The first couple of days were rough. My closest friends got angry with me. Laughed at me. Ridiculed me. Misunderstood the message. (Accused me of supporting looting.) Some of the c.o.’s eyes narrowed or widened and I could tell they weren’t smiling behind their masks. Fellow inmates said things like “There are two sides to every story, you know. Do we even know why he was being arrested?” It took all the patience and strength I have to respond calmly. “Does it matter? What scenario do you think would make what they did to George Floyd ok?” Someone else said “We don’t know what he was saying before they started filming. I’m just sayin’ .. what came before ‘i cant breathe’?” Again I had to ask, “Does it matter? Even if he told the cops that he just had sex with all of their wives, did he deserve that?”

Another friend (that I thought I knew better) told me “Why does it always have to be all about black people though? The police kill us, too… but its not ok to say all lives matter?” I told her to imagine a scenario…. You have a broken arm. It’s sticking straight through the skin. It hurts and everyone can see that it’s broken. You walk into the ER and the doctor says “All bones matter.” and sends you home.

Someone told me “You’re Jewish. why not write the names of everyone who died in the Holocaust while you’re at it?” Because the Holocaust is not what’s happening right now. And if it was, I hope you wouldn’t change the subject.

These exchanges are just a few of many that I’ve had this past week.

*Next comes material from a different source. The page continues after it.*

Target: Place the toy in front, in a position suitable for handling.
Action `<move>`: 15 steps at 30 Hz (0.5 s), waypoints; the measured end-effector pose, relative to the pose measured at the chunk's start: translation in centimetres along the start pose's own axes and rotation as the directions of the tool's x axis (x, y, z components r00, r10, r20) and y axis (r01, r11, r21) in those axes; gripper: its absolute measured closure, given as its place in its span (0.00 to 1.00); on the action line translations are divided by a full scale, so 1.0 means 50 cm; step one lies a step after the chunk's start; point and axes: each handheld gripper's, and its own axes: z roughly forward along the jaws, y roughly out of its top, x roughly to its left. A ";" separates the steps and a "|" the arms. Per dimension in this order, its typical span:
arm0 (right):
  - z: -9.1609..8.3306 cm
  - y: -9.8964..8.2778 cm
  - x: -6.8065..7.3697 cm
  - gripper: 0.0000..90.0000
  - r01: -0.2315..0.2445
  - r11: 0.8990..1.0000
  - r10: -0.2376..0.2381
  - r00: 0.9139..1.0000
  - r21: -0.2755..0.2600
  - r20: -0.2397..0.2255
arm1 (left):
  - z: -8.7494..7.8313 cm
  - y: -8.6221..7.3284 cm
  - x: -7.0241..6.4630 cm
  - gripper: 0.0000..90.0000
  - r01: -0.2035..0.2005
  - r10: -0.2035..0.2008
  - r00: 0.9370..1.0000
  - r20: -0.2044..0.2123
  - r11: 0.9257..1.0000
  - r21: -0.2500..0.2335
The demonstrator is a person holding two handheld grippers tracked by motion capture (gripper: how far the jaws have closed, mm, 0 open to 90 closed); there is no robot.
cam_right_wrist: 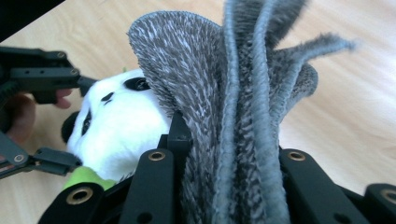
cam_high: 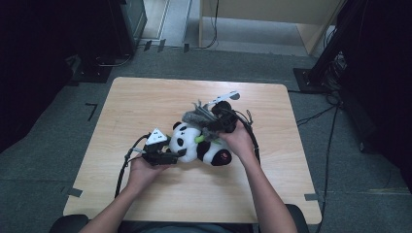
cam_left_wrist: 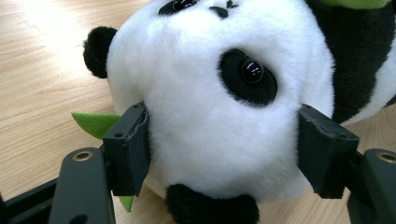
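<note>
A plush panda [cam_high: 197,144] lies on its side near the middle of the table [cam_high: 145,97]. The left gripper [cam_high: 167,156] clamps its white head from the near left. The right gripper [cam_high: 214,124], just beyond it, pinches a bunched grey cloth [cam_high: 199,114] over its body.

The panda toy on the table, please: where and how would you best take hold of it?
Probably by the panda's head, coming in level from its crown: it lies on its side, and the round, soft head fits between the left tongs, whose pads already flank it.
</note>
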 end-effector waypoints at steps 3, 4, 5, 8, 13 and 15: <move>-0.030 0.005 0.005 0.78 0.020 0.999 -0.019 0.999 -0.027 0.049 | -0.001 -0.001 0.002 0.30 0.006 -0.006 1.000 0.003 1.000 -0.001; -0.040 0.004 0.004 0.78 0.020 0.999 -0.018 0.998 -0.041 0.057 | -0.001 0.000 0.002 0.29 0.010 -0.010 1.000 0.003 1.000 -0.001; -0.049 0.002 0.003 0.78 0.008 0.999 -0.005 0.998 -0.050 0.057 | -0.001 0.000 0.002 0.29 0.011 -0.011 1.000 0.002 1.000 -0.002; -0.072 -0.008 0.000 0.78 -0.011 0.997 0.014 0.999 -0.074 0.046 | -0.001 0.001 0.001 0.27 0.018 -0.018 1.000 0.001 1.000 -0.003; -0.095 -0.036 0.008 0.78 -0.019 0.996 0.021 1.000 -0.089 0.021 | -0.002 0.007 0.000 0.26 0.017 -0.017 1.000 0.000 1.000 0.015; -0.099 -0.053 0.008 0.78 -0.018 0.995 0.020 1.000 -0.094 0.016 | -0.002 0.008 0.001 0.26 0.016 -0.016 1.000 0.000 1.000 0.020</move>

There have been a lot of tense moments because of my masks but also a lot of unexpected amazing and hopeful conversations with inmates and cops as well. I think the most important thing we can do right now is be willing to be uncomfortable. Talk about it. Talk about what’s wrong and how to make it right. Don’t write people off. What looks like hate is sometimes just ignorance. Educate them. And if it is hate… even hate can be unlearned.

My bunkie and I actually get along. Believe it or not, she’s sweet and we have a few things in common. She was a stranger thrown into my cell on day 2 of an 18 day lockdown and being quarantined with her has led to some “aha” moments. She grew up and lived in that same small town that I had lived in for a year. The place that drove me to activism is the same place she learned her first racist joke when she was two years old. I told her about my experience there and she told me what it was like to be raised by skinheads.

The name of the town doesn’t matter because there are places like this and mentalities like this in every state. I call it the shadow of America. When we find ourselves in the shadow, we face a decision: blend in or be the light.

Because of recent events leading up to and including the murder of George Floyd, we all find ourselves confronted with America’s Shadow. For me it happened in 2015. For some it happened when they were born. For many, it’s happening now.

Be the light. Be the light even when it bothers the people around you. Their eyes will adjust.